False: You cannot Peirce the corporate veil against publicly traded companies.

39
Q

Give a few examples of the corporate formalities

A

a. Sharholders select directors
b. Formal meetings of shareholders and board of directors (at least annual)
c. Separate bank account; don’t commingle funds, separate corp deals form personal deals
d. Adequate capitalization
e.
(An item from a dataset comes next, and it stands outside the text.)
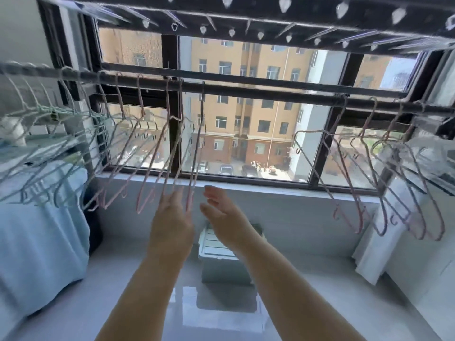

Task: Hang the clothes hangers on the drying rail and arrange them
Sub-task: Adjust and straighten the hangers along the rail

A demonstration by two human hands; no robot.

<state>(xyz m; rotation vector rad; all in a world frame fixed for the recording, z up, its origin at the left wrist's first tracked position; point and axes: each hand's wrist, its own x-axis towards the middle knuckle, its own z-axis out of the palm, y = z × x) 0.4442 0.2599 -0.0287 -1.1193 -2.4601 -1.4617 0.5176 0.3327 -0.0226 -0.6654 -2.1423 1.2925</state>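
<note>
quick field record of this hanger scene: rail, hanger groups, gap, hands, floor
rail: dark drying rail running across the window
left hangers: many hooked on the rail, bluish at the far left, pink toward the middle, tilted
right hangers: several, mostly pink, hooked on and tilted
gap: bare stretch of rail between the two groups
hands: left hand fingers straight, at the lower ends of the middle pink hangers; right hand open beside it, holding nothing
floor: pale box below the hands
</note>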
ID business as corporation (Inc., incorporated, etc.)

40
Q

Rule for piercing the corporate veil?

A

1) Is unity of interest and ownership such that separate personalities of corp and individual shareholders no longer exist; and
2) Would an inequitable result occur if the acts are treated as those of corp alone?

41
Q

Define the duty of care

A

A director must:

1) act in good faith
2) act in a manner s/he reasonably believes to be in the best interest of the company.

42
Q

Define business judgment rule:

A

Directors are not liable to the corp or shareholders for actions within the scope of their authority if the acts are made:

1) in good faith
2) with reasonable skill and prudence
3) with reasonable belief they are in the corp’s best interest

43
Q

Substantive exceptions to business judgment rule:

A
FICBEW
Fraud
Illegal or wrongful conduct
Conflict of interest
Bad faith
Egregious decision
Waste
44
Q

procedural exceptions to business judgment rule:

A

Board makes no decision

Board makes an uninformed decision

45
Q

Affirmative defenses to business judgment rule:

A

Action was good for the corporation
Action was fair (intrinsic fairness or entire fairness standards)
No damage

46
Q

Bad faith

A

Subjective bad faith:

1) fiduciary conduct motivated by an actual intent to do harm
2) Lack of due care or fiduciary action taken solely by reason of gross negligence but w/o bad intent
3) intentional dereliction of duty or conscious disregard for one’s responsibilities

47
Q

Corporate opportunity doctrine

A

Fiduciary can’t take a corporate opportunity for self without first offering it to the company.

48
Q

Ways to cleanse a conflict of interest:

A
  1. Following full disclosure, it is approved by a majority of the disinterested directors.
  2. Following full disclosure to SHs entitled to vote on it, the SHs vote in good faith to approve the transaction.
  3. If it is fair to the corporation as of the time it is authorized, approved or ratified by either the board, a committee, or SHs.
49
Q

Line of business test (corporate opportunity)

A

Where is corporation now & where might it logically expand in the future considering financial constraints.

50
Q

Fairness test (corp opportunity)

A

If fiduciary takes a corporate opportunity would it violate what is considered fair and equitable by corporate standards?

51
Q

Incapacity defense (corp opportunity)

A

corp was unable to take advantage of an opportunity (bankrupcy, lack of finances)

52
Q

Source defense (corp opportunity)

A

Opportunity came to director in a personal capacity, not in the corporate capacity as a director.

53
Q

dominant shareholder:

A

individual or parent corporation that owns > 50% of the corporation.

54
Q

T/F: can the actions of a dominant shareholder be cleansed by the board of directors?

A

No, b/c the dominant shareholder was likely the one who appointed a majority of the directors on the board.